Required action
So that the copy stays text only, transcribe the data below exactly and exclude the images.

[Records for the task — start]

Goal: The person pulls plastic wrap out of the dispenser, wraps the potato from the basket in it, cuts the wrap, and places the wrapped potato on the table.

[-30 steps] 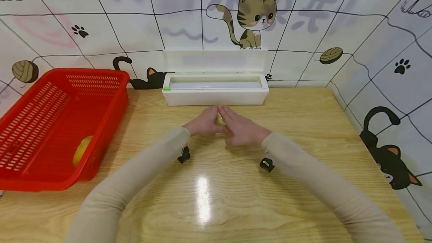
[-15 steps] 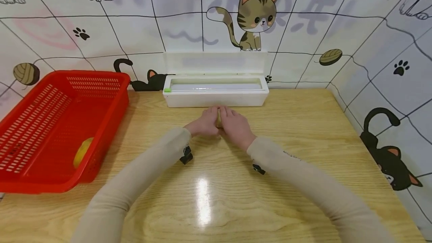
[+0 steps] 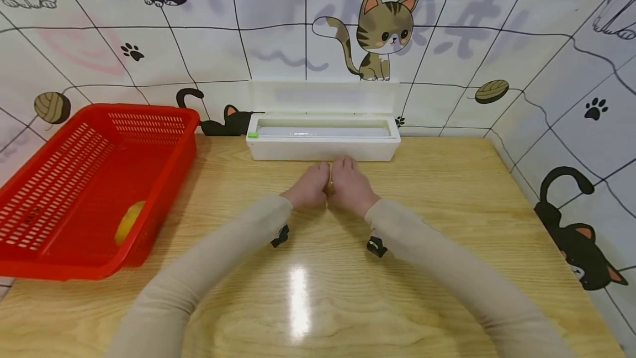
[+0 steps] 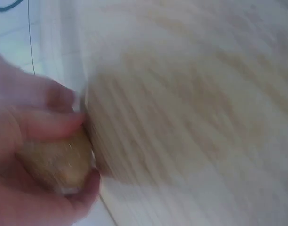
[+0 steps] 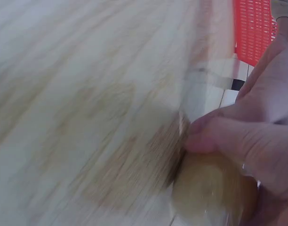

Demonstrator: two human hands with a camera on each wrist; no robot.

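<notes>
My left hand (image 3: pixel 310 187) and right hand (image 3: pixel 351 185) have fingers clamped on the potato (image 4: pixel 59 162) between them, just in front of the box (image 3: pixel 293 150); I'd press evenly, smooth what looks like film (image 4: pixel 68 190) snug, tuck loose edges under

I'm getting a bright, fairly sharp head view, with white glare (image 3: pixel 299 303) shining toward the near edge of the desk (image 3: pixel 447 181); both wrist views are coming through hazy and blurred, the wood grain (image 4: pixel 191 108) smearing.
</notes>
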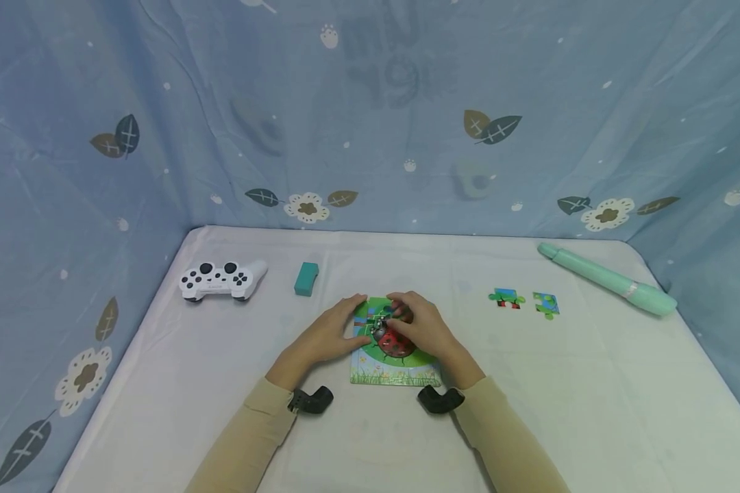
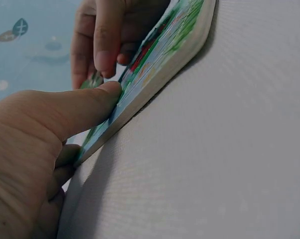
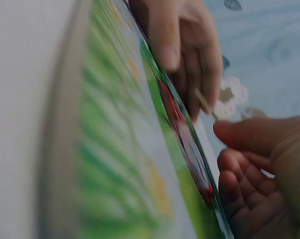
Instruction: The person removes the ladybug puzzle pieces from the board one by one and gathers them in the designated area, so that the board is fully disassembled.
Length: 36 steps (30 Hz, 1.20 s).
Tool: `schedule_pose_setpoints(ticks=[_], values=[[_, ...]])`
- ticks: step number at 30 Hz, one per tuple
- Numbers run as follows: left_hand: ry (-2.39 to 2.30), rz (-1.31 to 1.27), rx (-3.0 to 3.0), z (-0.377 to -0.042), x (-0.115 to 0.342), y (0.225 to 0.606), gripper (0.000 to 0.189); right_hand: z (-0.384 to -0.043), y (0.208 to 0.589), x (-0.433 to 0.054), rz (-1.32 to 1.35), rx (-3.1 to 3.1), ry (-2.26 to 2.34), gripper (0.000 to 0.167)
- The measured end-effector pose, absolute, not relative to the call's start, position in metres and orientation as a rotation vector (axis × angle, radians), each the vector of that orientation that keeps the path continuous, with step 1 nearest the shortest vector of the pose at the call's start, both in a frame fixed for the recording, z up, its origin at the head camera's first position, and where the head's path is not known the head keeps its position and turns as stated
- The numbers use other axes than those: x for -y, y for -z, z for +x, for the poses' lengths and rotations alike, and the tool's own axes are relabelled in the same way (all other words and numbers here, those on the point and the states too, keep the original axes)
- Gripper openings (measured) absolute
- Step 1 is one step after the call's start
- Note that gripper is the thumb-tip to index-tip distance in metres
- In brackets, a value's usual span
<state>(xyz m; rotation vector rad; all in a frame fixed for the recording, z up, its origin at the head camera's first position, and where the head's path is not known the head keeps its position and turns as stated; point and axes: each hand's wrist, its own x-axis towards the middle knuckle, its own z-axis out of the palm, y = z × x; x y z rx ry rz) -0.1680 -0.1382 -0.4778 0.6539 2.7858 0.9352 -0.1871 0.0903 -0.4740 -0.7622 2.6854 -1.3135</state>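
A ladybug jigsaw puzzle lies flat on the white table in a thin board tray. My left hand holds its left side, with the thumb on the picture and the fingers along the edge. Over the upper part of the puzzle, my right hand pinches a small puzzle piece between thumb and fingers. The piece is seen edge-on in the right wrist view, just above the board. Further right lie two loose puzzle pieces, one with a green and blue print.
At the back left sit a white game controller and a teal block. A long mint-green tapered object lies at the back right. A patterned blue cloth hangs behind the table.
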Motion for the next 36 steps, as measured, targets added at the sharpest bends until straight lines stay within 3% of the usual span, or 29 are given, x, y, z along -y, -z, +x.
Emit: schedule_pose_setpoints(ticks=[19, 36], values=[[-0.932, 0.655, -2.788, -0.168, 0.138, 0.478, 0.081, -0.194, 0.455, -0.131, -0.666, -2.582, 1.407, 0.047], [-0.926, 0.631, -2.795, -0.167, 0.138, 0.479, 0.08, -0.214, 0.458, -0.221, -0.469, -2.681, 1.215, 0.048]])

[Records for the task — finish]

Solution to this task
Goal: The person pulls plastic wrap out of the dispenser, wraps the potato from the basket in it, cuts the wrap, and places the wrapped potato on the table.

[-30 steps] 
[-15 steps] 
[+0 steps] 
[+0 steps] 
[+0 steps] 

Demonstrator: two human hands with a camera on each wrist; no robot.

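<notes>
My left hand (image 3: pixel 310 187) and right hand (image 3: pixel 351 185) have fingers clamped on the potato (image 4: pixel 59 162) between them, just in front of the box (image 3: pixel 293 150); I'd press evenly, smooth what looks like film (image 4: pixel 68 190) snug, tuck loose edges under

I'm getting a bright, fairly sharp head view, with white glare (image 3: pixel 299 303) shining toward the near edge of the desk (image 3: pixel 447 181); both wrist views are coming through hazy and blurred, the wood grain (image 4: pixel 191 108) smearing.
</notes>
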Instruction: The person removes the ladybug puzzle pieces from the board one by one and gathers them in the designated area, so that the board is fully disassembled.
Length: 36 steps (30 Hz, 1.20 s).
Tool: `schedule_pose_setpoints(ticks=[_], values=[[_, ...]])`
- ticks: step number at 30 Hz, one per tuple
- Numbers run as follows: left_hand: ry (-2.39 to 2.30), rz (-1.31 to 1.27), rx (-3.0 to 3.0), z (-0.377 to -0.042), x (-0.115 to 0.342), y (0.225 to 0.606), gripper (0.000 to 0.189); right_hand: z (-0.384 to -0.043), y (0.208 to 0.589), x (-0.433 to 0.054), rz (-1.32 to 1.35), rx (-3.1 to 3.1), ry (-2.26 to 2.34), gripper (0.000 to 0.167)
- The measured end-effector pose, absolute, not relative to the call's start, position in metres and orientation as a rotation vector (axis × angle, radians), each the vector of that orientation that keeps the path continuous, with step 1 nearest the shortest vector of the pose at the call's start, both in a frame fixed for the recording, z up, its origin at the head camera's first position, and where the head's path is not known the head keeps its position and turns as stated
- The numbers use other axes than those: x for -y, y for -z, z for +x, for the poses' lengths and rotations alike, and the tool's own axes are relabelled in the same way (all other words and numbers here, those on the point and the states too, keep the original axes)
- Gripper openings (measured) absolute
- Step 1 is one step after the call's start
- Note that gripper is the thumb-tip to index-tip distance in metres
- In brackets, a value's usual span
<state>(xyz m; rotation vector rad; all in a frame fixed for the recording, z up, its origin at the head camera's first position, and where the head's path is not known the head keeps its position and turns as stated; point and axes: each hand's wrist, its own x-axis towards the middle knuckle, its own z-axis out of the palm, y = z × x; x y z rx ry rz) -0.1680 -0.1382 -0.4778 0.6539 2.7858 0.9352 -0.1871 0.0903 -0.4740 -0.7622 2.6854 -1.3135</state>
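A ladybug jigsaw puzzle lies flat on the white table in a thin board tray. My left hand holds its left side, with the thumb on the picture and the fingers along the edge. Over the upper part of the puzzle, my right hand pinches a small puzzle piece between thumb and fingers. The piece is seen edge-on in the right wrist view, just above the board. Further right lie two loose puzzle pieces, one with a green and blue print.
At the back left sit a white game controller and a teal block. A long mint-green tapered object lies at the back right. A patterned blue cloth hangs behind the table.
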Motion for the next 36 steps, as measured, targets added at the sharpest bends until straight lines stay within 3% of the usual span, or 29 are given, x, y, z along -y, -z, +x.
Emit: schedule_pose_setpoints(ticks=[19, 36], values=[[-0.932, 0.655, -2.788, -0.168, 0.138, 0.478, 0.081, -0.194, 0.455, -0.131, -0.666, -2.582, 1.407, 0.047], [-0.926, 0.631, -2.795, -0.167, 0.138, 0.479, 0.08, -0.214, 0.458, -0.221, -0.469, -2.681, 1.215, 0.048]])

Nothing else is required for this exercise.